Kami gemetar, namun pasrah dan mencoba tenang. Sudah sejak lama berembus kabar, penghuni pedukuhan Astungkara tengah menekuni ajaran sesat. Orang-orang sangat meyakini itu karena yang datang ke tempat kami adalah kaum terbuang, manusia-manusia yang dikucilkan karena depresi menderita sakit tak tersembuhkan. Banyak yang dikenal sebagai pemadat, mantan preman, pemakai narkoba yang kemudian mengidap AIDS, sengsara menunggu ajal. Sekarang, para penuduh itu punya kesempatan melampiaskan amarah, berdesak-desak hiruk-pikuk sampai di tepi sungai, berteriak-teriak kasar menantang dan mengumbar bermacam tuduhan. Empat pemimpin mereka berdiri di pintu pagar pepohonan. Kami masuk bilik menemui guru yang duduk bersila di lantai.
”Biarkan mereka masuk, sekarang saat menunjukkan siapa kita,” ujar Guru lembut, tenang, dan bersahaja.
Empat pemimpin itu memasuki halaman, kami menyongsong mereka dengan memaksakan keberanian.
”Mana Pak Pektung?!” teriak pemimpin yang mengenakan destar melecehkan nama Guru, dengan bibir sinis menyeringai. Seingat kami, dia salah seorang tokoh yang punya vila dengan wisata spiritual tapa-yoga-semadi.
”Katakan pada gurumu, jangan memelihara iblis dan setan!” seru pemimpin yang bersarung.
”Dosa besar kalau gurumu mengajarkan tentang semesta kepada kalian, namun tak menyebut-nyebut kebesaran Tuhan,” ujar pemimpin yang mengenakan jas dan berdasi.
Pemimpin yang berkepala gundul menghampiri kami sembari berujar dengan datar, ”Gurumu boleh-boleh saja jadi pemimpin, tapi jangan menyesatkan umat.”
Tapi, pengikut empat pemimpin ini sungguh sangar dan berlumur dengki. ”Bakarrrrr…! Bunuhhhhh…!” teriak mereka sengit merangsek maju menerobos pagar tanaman. Nyala obor yang diacung-acungkan kian terang karena petang akan sempurna, hari sebentar lagi malam. Kami masuk ke pondok diikuti empat pemimpin itu. Di dalam, kami tercengang, guru tak ada lagi. Kami hanya menemukan onggokan abu di tempat Guru tadi bersila.
Lelaki berdestar dan pemimpin bersarung tertawa terbahak menyaksikan onggokan abu itu.
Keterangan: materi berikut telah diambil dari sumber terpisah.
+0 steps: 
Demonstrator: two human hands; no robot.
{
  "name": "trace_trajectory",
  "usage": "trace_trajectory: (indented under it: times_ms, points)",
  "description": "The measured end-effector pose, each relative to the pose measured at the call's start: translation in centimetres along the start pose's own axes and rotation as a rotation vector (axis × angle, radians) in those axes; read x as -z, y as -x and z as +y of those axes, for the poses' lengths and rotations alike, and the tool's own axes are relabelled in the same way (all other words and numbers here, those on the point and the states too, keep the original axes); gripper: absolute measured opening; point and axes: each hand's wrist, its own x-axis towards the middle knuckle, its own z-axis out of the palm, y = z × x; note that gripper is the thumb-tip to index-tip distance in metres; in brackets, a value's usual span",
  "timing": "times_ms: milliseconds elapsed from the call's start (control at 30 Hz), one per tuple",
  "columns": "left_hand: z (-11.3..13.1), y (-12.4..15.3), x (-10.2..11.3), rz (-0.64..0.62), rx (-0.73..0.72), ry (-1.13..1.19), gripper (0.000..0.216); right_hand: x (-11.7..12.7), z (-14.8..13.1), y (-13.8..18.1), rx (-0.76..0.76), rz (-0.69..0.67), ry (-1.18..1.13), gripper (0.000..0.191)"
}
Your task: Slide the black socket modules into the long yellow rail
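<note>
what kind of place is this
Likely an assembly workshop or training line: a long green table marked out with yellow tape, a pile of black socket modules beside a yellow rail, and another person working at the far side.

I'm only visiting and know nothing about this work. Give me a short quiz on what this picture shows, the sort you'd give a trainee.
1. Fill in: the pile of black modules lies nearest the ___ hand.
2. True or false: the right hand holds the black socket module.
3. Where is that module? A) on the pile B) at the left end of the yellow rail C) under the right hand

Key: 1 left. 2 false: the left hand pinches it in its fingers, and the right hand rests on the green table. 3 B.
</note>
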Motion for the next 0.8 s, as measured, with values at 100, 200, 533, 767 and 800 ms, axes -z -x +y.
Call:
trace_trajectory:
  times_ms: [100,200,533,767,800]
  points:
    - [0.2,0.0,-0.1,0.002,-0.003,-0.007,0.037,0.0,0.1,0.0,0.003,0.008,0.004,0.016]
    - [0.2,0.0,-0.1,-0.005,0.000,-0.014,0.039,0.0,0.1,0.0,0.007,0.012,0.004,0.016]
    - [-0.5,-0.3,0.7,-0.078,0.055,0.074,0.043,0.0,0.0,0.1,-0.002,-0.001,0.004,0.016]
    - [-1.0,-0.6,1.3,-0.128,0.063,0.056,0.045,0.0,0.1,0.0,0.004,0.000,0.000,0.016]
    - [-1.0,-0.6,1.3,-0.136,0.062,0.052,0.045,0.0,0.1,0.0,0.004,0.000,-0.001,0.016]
Mungkin mereka menduga itu abu sisa pemujaan. Mereka berdua maju dan menendang gundukan abu itu berulang-ulang sembari terus terbahak. Lengking tawa bercampur gulungan debu beterbangan memenuhi bilik. Abu terserak ke mana-mana.
Tiba-tiba cahaya terang benderang menyilaukan menyergap, seperti usai gemuruh dentuman ledakan bom. Kami terperangkap dalam kilatan dahsyat cahaya, tak sanggup melihat apa pun, harus secepatnya memejamkan mata karena silau cahaya benderang itu akan merusak kornea. Kami tahu yang seharusnya kami lakukan: segera telentang di lantai, tangan bersedekap di dada, menghadap ke atap, mencoba masuk ke dalam kosong, agar segera melayang masuk angkasa. Kami melihat Guru berdiri. ”Sekarang mereka tahu siapa kita,” ujar Guru pelan.
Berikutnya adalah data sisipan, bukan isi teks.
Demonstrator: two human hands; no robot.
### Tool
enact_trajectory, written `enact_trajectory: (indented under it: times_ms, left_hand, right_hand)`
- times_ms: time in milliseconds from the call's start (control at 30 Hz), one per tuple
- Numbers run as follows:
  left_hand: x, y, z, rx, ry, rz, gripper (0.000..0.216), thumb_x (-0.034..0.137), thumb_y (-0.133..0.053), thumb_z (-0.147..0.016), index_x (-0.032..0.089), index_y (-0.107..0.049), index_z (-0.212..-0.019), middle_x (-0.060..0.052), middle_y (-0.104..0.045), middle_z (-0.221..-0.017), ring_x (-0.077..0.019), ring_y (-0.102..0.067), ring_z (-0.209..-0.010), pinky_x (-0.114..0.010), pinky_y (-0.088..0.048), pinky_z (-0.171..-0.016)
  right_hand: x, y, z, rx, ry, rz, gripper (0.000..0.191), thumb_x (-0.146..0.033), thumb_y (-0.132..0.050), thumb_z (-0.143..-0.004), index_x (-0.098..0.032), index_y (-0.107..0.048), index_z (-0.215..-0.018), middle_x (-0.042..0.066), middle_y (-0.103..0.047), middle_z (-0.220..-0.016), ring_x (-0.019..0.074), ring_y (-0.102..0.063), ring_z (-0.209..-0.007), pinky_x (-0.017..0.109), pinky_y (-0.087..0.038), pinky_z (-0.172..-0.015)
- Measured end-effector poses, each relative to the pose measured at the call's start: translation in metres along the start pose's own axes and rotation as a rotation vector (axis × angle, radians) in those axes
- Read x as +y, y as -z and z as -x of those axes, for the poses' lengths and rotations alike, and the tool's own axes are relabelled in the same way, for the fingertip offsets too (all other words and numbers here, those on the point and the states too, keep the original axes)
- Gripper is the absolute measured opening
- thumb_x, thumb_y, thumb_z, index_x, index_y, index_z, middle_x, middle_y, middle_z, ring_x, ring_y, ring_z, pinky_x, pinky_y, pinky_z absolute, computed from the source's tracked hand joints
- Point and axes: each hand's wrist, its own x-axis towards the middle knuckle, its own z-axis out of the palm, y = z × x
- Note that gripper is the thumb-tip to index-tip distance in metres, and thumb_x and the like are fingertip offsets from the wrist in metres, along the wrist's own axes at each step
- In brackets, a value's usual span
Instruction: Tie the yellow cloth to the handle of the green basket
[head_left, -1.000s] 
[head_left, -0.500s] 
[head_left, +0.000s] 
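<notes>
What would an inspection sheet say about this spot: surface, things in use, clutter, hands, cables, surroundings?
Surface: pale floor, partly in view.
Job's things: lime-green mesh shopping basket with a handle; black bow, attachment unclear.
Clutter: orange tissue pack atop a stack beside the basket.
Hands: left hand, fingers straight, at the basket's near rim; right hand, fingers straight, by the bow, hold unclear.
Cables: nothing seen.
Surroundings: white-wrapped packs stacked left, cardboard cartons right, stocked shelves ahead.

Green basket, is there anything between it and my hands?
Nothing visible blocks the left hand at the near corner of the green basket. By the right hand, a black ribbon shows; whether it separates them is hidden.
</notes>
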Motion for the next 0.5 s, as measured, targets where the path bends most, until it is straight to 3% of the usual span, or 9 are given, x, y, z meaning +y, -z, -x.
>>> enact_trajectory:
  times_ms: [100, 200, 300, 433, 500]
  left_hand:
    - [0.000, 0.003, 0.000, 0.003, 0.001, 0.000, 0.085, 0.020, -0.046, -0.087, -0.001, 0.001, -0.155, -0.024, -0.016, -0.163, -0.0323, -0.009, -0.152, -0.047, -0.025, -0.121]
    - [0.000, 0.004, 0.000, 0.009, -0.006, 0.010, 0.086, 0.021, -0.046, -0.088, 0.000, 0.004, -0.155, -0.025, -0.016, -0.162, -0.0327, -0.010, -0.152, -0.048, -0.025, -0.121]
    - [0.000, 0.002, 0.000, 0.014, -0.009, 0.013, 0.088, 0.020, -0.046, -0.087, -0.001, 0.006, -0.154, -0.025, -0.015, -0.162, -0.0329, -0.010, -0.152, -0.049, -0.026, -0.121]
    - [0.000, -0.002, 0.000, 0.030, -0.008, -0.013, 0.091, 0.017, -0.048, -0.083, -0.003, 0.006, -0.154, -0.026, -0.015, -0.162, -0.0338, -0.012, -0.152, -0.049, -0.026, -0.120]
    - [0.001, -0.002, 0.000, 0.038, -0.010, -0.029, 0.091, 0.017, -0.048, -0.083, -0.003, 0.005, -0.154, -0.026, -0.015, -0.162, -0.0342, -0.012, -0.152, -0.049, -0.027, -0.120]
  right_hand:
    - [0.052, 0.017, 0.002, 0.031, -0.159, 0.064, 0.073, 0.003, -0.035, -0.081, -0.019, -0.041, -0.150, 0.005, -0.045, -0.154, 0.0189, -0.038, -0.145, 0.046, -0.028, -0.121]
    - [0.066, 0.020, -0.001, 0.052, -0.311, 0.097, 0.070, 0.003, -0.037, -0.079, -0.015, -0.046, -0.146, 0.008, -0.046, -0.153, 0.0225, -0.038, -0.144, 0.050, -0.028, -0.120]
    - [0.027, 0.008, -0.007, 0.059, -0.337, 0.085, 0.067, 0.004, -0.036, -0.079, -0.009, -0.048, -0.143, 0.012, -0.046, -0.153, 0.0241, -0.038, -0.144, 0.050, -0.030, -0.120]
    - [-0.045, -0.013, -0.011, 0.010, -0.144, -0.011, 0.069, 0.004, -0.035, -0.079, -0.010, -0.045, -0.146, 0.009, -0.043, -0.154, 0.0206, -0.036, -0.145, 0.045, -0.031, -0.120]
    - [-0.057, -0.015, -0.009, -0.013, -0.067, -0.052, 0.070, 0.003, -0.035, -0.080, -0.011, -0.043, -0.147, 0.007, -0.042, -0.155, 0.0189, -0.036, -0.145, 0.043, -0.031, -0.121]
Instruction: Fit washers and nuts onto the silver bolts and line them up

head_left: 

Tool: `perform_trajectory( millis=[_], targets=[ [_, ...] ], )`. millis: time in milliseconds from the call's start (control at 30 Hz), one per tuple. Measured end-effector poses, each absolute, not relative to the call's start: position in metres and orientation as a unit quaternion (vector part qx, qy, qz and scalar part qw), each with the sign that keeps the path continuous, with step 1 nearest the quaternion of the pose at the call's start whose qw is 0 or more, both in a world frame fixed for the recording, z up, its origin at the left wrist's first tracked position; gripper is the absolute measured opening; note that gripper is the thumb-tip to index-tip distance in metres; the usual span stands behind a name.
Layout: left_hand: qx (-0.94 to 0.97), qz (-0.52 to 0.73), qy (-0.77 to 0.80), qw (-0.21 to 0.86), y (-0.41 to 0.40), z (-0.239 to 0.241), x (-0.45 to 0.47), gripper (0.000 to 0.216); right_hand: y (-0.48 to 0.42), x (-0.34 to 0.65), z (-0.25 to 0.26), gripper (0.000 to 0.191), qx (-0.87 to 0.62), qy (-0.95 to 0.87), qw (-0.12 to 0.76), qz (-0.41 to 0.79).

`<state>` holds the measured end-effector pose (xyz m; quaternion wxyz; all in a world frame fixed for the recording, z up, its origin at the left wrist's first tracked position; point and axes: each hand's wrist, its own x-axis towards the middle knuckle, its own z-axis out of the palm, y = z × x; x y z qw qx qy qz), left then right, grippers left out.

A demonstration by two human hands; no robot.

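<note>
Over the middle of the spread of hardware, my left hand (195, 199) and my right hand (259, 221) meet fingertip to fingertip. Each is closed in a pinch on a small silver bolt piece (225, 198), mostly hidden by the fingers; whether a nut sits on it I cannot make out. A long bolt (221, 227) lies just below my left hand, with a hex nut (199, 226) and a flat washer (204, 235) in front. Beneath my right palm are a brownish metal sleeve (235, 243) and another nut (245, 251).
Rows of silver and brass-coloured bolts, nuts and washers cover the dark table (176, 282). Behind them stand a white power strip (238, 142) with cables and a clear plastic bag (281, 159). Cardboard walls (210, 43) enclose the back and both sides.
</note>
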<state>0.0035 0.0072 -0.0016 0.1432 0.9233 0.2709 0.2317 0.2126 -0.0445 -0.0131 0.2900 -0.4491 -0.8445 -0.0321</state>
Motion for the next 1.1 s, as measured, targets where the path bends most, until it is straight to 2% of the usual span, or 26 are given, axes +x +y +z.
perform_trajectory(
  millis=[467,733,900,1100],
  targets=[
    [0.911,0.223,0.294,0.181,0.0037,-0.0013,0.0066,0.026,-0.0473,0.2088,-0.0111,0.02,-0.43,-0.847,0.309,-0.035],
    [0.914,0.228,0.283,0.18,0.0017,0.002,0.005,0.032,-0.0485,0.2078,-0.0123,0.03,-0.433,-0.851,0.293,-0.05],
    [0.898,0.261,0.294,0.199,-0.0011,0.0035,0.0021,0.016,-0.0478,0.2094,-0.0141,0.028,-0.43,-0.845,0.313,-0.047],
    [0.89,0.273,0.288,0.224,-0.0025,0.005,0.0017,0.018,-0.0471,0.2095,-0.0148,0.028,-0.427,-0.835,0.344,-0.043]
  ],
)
Guru Tung pernah bercerita, seseorang yang sempurna menguasai aji batas tidur, jika memilih saat untuk mati, ia akan mengeluarkan energi panas membakar raga sendiri jadi abu. Setelah itu, ia akan menjadi seberkas cahaya yang bisa menampakkan diri, sanggup bercakap-cakap dengan siapa saja, kapan pun ia mau. Kami mengerti, Guru Tung telah menjadi cahaya, moksa. Aji batas tidur adalah jalan pelepasan, menuju pembebasan yang sempurna, hidup kekal abadi. Dan yang tidak paham ketika berhadapan dengan peristiwa pelepasan akan terbakar, seperti empat pemimpin itu. Mereka menjerit-jerit keluar halaman pedukuhan, menggelepar-gelepar menahan panas pada mata, buta, karena kornea mereka binasa oleh sergapan kilatan benderang cahaya. Telinga mereka mendenging, tuli. Kerongkongan tercekat oleh hawa panas, akan membuat mereka gagap dan terbata-bata kalau bicara.
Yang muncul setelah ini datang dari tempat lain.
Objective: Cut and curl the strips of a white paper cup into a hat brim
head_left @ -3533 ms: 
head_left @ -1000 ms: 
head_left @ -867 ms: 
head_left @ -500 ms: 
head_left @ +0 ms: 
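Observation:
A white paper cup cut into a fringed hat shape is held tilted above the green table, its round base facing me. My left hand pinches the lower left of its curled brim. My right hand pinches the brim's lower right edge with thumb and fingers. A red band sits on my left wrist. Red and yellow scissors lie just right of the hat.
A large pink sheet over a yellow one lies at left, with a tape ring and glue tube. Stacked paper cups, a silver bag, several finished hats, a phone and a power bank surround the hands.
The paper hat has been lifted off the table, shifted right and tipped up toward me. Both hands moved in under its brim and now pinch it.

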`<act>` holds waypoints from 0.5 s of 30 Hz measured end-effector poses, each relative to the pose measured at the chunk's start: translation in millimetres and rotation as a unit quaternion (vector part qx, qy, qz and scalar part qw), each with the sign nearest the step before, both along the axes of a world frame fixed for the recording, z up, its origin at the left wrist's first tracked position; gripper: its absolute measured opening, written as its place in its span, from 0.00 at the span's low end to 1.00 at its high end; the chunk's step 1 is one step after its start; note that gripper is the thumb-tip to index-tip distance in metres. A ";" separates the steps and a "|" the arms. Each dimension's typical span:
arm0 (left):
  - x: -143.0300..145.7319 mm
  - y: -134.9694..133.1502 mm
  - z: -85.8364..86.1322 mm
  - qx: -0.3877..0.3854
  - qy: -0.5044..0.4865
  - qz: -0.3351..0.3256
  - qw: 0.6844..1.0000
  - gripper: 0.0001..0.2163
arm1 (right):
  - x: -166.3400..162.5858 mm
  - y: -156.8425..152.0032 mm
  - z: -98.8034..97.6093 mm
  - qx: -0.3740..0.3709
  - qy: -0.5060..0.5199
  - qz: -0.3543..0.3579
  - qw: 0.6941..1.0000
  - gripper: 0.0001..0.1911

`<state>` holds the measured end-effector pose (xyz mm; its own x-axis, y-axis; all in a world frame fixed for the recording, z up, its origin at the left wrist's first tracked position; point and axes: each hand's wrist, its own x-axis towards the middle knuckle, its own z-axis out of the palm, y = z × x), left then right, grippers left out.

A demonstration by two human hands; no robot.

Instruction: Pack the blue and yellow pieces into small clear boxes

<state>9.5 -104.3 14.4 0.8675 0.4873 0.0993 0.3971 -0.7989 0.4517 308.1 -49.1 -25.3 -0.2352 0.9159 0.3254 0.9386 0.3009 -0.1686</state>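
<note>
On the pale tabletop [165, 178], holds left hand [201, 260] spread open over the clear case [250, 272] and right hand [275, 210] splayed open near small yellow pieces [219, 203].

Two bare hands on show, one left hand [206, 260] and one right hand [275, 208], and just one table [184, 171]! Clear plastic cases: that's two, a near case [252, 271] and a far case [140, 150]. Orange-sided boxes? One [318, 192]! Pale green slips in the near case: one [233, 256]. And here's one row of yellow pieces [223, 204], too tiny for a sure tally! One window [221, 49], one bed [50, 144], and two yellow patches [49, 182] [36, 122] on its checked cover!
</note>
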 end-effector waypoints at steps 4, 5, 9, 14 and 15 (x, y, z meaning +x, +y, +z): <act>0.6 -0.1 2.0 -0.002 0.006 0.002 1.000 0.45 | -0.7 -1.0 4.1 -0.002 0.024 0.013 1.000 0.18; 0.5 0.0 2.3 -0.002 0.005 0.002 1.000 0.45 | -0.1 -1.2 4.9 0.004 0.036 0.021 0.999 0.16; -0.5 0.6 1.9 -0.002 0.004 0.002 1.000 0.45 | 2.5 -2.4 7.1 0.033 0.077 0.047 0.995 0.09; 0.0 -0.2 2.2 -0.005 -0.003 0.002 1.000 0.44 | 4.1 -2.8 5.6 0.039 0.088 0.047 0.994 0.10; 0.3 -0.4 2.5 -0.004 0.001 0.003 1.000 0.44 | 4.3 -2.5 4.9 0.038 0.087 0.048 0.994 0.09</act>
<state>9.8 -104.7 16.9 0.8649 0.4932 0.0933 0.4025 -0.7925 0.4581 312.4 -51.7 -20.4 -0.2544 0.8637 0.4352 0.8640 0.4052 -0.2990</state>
Setelah peristiwa petang itu, jika hendak bertemu Guru Tung, kami akan telentang menatap angkasa, memusatkan lamunan pada bintang-bintang jutaan tahun cahaya, bersujud pada sunyi, memohon pada hening dan sepi, agar bisa bersua dengan kosong sejati. Kami akan terus di campuhan ini, meresapi aji batas tidur, agar bisa memilih sendiri hari mati.